She wrote this originally in a burst of creativity when she was scarcely 19 and there is certainly merit in reading what her raw youth produced out of a fertile relationship with men of ideas in the wake of the failure of the radical impulse that her famous parents represented.
Nevertheless, what we have here is still the text preferred in her mid-30s. It should not be neglected. Whichever version is preferred, many who have been brought up on Frankenstein in later popular show more culture will have found the book hard-going.
This is probably because of expectations that the book should be science fiction when it is something else entirely, owing more to the concerns of the turn of the nineteenth century than to the world of the actual industrial-scientific revolution.
The two first Universal films stuck broadly to the spirit of the book but the science in the fiction is pretty small beer and the later tradition concerning it relies on her 1831 Introduction rather than anything in the novel.
She gives us some sense (in 1831) of the speculative interest in science amongst the poets and scribblers who met at Villa Diodati near Geneva in 1816 yet in the text she is extremely careful to say very little about Vicktor Frankenstein's methods.

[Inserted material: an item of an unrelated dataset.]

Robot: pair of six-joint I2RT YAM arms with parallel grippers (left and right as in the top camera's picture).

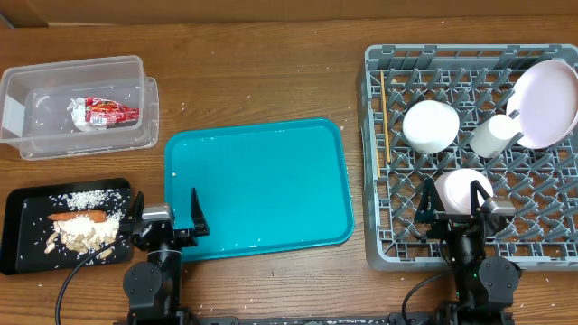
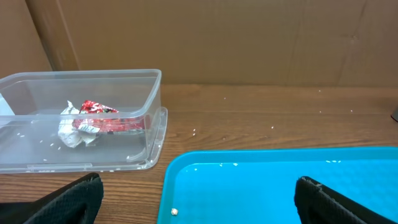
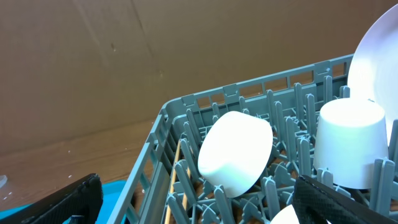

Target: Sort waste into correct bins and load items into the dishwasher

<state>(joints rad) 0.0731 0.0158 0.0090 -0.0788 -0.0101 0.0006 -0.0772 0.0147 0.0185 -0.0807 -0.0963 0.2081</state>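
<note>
Teal tray sits mid-tabletop, bare apart from a pale crumb or two near its front left corner. Clear tub is far left and holds the crumpled tissue and the red-and-white wrapper, which touch each other. Black tray is near left, just beside the teal tray. The carrot lies flat in it, with the rice scraps behind it and more pale scraps in front. Grey dish rack is on the right and carries all the dishes. One bowl is tilted among the pegs toward the far left. The cup is just right of that bowl, up against the plate, which leans in the far right corner. The second bowl sits nearer the front edge. Chopsticks lie inside the rack along its left wall. Left gripper has its fingers spread wide and empty, one over the black tray's right edge and one over the teal tray's left edge. Right gripper also has its fingers spread wide with nothing held. Seen from overhead they sit either side of the second bowl; contact with the bowl cannot be told.
</note>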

The scientific aspects of the case may excite us now but a contemporary reader would have been much more aware of the Gothick horror aspect of the book and its political, moral and social sub-texts.
The 1818 Preface (which she admits happily enough was drafted by her husband) dwells on literary rather than scientific concerns. There is even a large nod in the story to the Arabian tale of the previous literary era.

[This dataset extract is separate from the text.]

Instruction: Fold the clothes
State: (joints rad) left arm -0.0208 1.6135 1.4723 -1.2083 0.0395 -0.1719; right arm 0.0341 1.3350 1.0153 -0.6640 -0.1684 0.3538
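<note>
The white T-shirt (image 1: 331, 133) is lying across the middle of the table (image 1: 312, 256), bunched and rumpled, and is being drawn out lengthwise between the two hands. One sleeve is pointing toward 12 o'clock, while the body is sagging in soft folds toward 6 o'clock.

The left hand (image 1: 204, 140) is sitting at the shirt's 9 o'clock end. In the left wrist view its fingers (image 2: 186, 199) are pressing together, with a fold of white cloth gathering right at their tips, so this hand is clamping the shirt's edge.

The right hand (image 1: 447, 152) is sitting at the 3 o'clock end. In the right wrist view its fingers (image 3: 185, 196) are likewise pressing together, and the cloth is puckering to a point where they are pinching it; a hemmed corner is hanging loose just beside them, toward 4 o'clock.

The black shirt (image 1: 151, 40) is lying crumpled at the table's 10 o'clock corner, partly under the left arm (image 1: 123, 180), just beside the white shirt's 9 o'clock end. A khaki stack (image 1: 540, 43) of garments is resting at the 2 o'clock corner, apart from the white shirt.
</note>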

Of course, critics are right to point out the many implausibilities, even ridiculousness, in the plotting, including the refined demonic sensibility of our monster, but this is expecting the literary mind of the period to be other than it could be.
The style may be (to us) almost comically declamatory and worthy yet this was the milieu of people whose leisure reading was still influenced by the likes of Fanny Burney and who were expected to consider literature to be a matter of high seriousness.
It is the moral and political aspects of the book that should perhaps interest us more than the rather self-serving claim of genre specialists for this book to have instigated the science fiction genre.
Mary was the daughter of the first great English anarcho-libertarian, William Godwin, and of the first great recognised feminist (even if that word has been debased by post-Marxists since), Mary Wollstonecraft. She was born into seriousness of purpose.
Her early teenage best friend and husband was the radical poet Percy Bysshe Shelley. The story is largely written and set near Geneva in Switzerland, where Voltaire settled and promoted radical ideas in the nearest thing in that era to a free country.
Much of the relationship between the monster and his creator and of both with society has to be seen in this context of moral seriousness and contemporary debates about human nature and the good society. The complexities explored and implied are remarkable from a late teenager.
This is not the place to try to produce a full critical essay on the novel but a few things stand out, elements that suggest a degree of constructive contestation with her parents' and Shelley's idealistic radicalism.
In 'class terms' this is a critical novel in understanding the problem of the bourgeoisie faced by the mob, a problem which emerged when the French Revolution resulted in the baying of blood and imperial tyranny instead of the rule of reason.
A similar crisis would take place in 1917 but the terms of that later problematic (what happens when the 'other' you want to liberate liberates themselves and then discovers an inconvenient agency of their own) were being set by Mary's post-revolutionary generation.
Percy Shelley remained a radical through and through until his death. Others, like Wordsworth, became deeply conservative. But Mary explores in this novel, if indirectly, the class tensions created by events over her life time and she becomes increasingly quietist in her responses.
The monster is the scientific creation of a driven romantic intellectual. It is hideous but it is not by any means necessarily bad. It is a blank slate, a form of rough hewn noble savage. What it (he) gets is rejection, as a child might be rejected by its mother.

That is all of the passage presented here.